Kulihat matanya mulai berlinang. Aku tak banyak bicara di sini. Ku hendak memeluknya namun kuurungkan. Baru kali pertama ini kulihat ia mengalami kesedihan yang mendalam. “K..kok aku cengeng banget ya .. ahaha” Dia nampak tegar, dan berusaha untuk tidak menumpahkan air matanya. Kemudian dia memberiku sesuatu. Kembali, dia mengambilnya dari dalam tas. “Ini.. aku harap kamu bisa datang di acaraku nanti.”
Dia memberikanku sebuah undangan pernikahan. Pernikahan dirinya dengan seorang pria yang mapan. Kuterima surat undangannya, namun begitu berat hatiku untuk menerima kenyataan ini. “Ya, aku pasti datang” “Terima kasih banyak telah menjagaku, terima kasih telah menemaniku, dan terima kasih juga kamu mau membagi perhatianmu kepadaku” “..terima kasih untuk selama ini.” Itulah ungkapan terakhir darinya, sebelum pergi menuju orang yang menunggu untuknya. Laki-laki yang bersandar di pintu mobil itu mengangkat salah satu tangannya pada kami berdua, mengisyaratkan agar wanita dihadapanku ini mendekat padanya.

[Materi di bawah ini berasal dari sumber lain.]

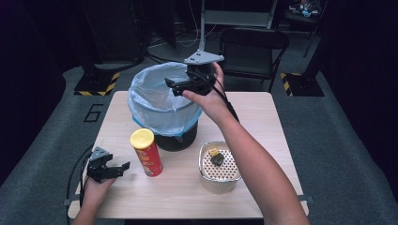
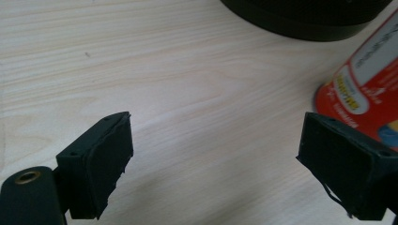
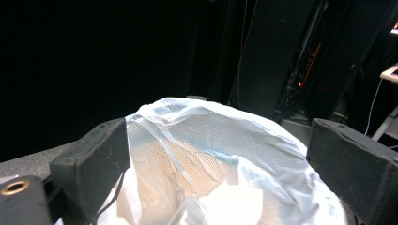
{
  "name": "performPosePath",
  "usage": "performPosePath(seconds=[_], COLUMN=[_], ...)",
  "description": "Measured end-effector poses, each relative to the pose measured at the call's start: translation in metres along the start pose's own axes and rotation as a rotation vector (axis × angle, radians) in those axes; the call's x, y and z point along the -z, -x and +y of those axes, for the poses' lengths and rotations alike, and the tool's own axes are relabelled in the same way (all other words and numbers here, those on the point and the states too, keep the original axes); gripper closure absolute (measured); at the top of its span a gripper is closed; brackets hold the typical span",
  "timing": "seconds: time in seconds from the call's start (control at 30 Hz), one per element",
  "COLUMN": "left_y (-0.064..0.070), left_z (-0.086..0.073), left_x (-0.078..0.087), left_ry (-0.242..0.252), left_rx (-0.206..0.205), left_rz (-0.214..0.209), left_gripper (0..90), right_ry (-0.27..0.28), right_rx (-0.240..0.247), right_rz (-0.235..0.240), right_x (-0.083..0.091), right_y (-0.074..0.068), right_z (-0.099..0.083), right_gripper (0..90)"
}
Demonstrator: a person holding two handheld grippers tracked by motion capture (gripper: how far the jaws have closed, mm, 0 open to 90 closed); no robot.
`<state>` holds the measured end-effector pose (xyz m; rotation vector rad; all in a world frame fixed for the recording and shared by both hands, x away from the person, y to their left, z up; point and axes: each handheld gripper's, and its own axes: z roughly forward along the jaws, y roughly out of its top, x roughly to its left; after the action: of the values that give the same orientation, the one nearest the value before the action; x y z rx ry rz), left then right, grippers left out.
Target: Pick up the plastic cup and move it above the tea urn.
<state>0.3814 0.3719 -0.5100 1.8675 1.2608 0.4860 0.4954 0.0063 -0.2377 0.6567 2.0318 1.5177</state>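
The right gripper (image 1: 176, 87) is hovering over the mouth of the black waste bin lined with a pale blue plastic bag (image 1: 159, 101), its jaws spread wide and gripping nothing; in the right gripper view the crinkled liner (image 3: 220, 154) is lying just beyond them. The left gripper (image 1: 117, 168) is resting low at the table's 8 o'clock corner, jaws likewise released, with the red cylindrical crisp can with a yellow lid (image 1: 146, 152) standing upright just at its 3 o'clock, not yet touched.

At 4 o'clock of the bin, a perforated metal basket (image 1: 218, 168) is holding a small yellow piece (image 1: 213, 151) and a dark piece (image 1: 217, 160), seemingly waiting to be binned.

Judging from here, the loose liner could be snagging on the right jaws as they are pulling away, dragging the bag off the rim. The tall can could be toppling if the left jaws nudge it off-centre, and rolling across the pale wooden table (image 1: 263, 122).
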Motion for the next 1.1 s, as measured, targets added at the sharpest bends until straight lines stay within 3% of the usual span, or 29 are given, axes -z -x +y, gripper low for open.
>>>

Mentari senja mengiringi kepergiannya, meniadakan pertemuan hari ini melalui lambaian tangannya. mereka pun pergi untuk menuju kehidupan yang baru dan bahagia bersama.

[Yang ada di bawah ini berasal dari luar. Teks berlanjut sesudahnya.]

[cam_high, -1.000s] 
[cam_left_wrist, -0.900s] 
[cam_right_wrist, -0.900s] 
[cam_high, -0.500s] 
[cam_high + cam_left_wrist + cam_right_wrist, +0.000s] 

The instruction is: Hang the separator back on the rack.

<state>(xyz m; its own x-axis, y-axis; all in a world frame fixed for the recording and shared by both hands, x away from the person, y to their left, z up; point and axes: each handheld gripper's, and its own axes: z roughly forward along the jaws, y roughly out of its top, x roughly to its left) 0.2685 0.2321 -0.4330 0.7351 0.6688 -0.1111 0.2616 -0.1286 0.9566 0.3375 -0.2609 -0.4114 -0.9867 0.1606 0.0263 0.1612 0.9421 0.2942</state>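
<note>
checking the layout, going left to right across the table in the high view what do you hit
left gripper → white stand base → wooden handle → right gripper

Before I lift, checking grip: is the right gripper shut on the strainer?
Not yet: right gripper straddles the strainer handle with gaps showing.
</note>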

Sementara itu aku masih menggenggam sapu tangan miliknya, yang lupa kukembalikan. Surat undangan yang ia berikan, kumasukkan di balik jaket.
“Hidup bahagialah kalian berdua.” Ucapku yang mungkin hanya motorku yang mendengarnya.
Setelah memakai helm, ku menstarter motorku, dan melajukkannya di jalanan. Seseorang yang kusayangi telah menentukan kehidupannya, sekarang giliranku untuk menemukan jalan kehidupanku.